Le groupe se fend d’une seconde reprise de Willie Dixon avec I Can’t Quit You Baby. Un pur joyau blues où Jimmy Page, guitar hero étale toute sa maestria. Griffes bluesy, piqués et descentes de manche effarantes, cassures de rythme, suspension des notes dans le temps, solis funambules… Tout l’héritage blues y passe, de BB King à Jeff Beck en passant par Eric Clapton et Albert King. John Bonham quant à lui martèle ses fûts avec une facilité déconcertante. Et une approche de la batterie tout à fait novatrice, notamment avec l’emploi d’une double pédale, chose encore rare pour l’époque.

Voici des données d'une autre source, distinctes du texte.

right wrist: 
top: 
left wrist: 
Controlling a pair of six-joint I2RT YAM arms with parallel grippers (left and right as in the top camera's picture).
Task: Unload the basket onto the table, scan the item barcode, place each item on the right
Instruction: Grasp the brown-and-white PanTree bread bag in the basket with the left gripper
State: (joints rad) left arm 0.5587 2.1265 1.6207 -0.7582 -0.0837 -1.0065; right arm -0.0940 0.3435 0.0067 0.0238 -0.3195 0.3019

How Many More Times et sa basse élastique ferme ce grand disque. Huit minutes vrombissantes. Led Zeppelin bombarde. Avec un empressement martial. Deux minutes d’artillerie heavy blues. La suite est une pluie de lames de rasoir made in Jimmy Page. Dans une nuit noire et funeste. John Bonham frappe à coups d’obus. 3’35. Silence. L’aviation est passée. En bas le chaos. Robert Plant se lamente, avec les tripes, avec la force du désespoir, de la bête blessée qui se relève peu à peu. Les percussions deviennent cardiaques. Elles cognent. Plant se relève sur le ring. Se jetant dans les cordes de la basse, le boxeur essuie les coups mais ne flanche pas. Cri animal. 7’05, victoire. La marche impériale peut reprendre.
Led Zeppelin en vaisseau amiral conquistador vient de signer l’un des plus beaux blitzkrieg rock de l’histoire. Avec à son bord l’un des meilleurs guitaristes, chanteurs, batteurs, bassistes/claviéristes de l’histoire. Tout simplement.
Un chef d’oeuvre, un monument indispensable à toute discographie rock qui se respecte.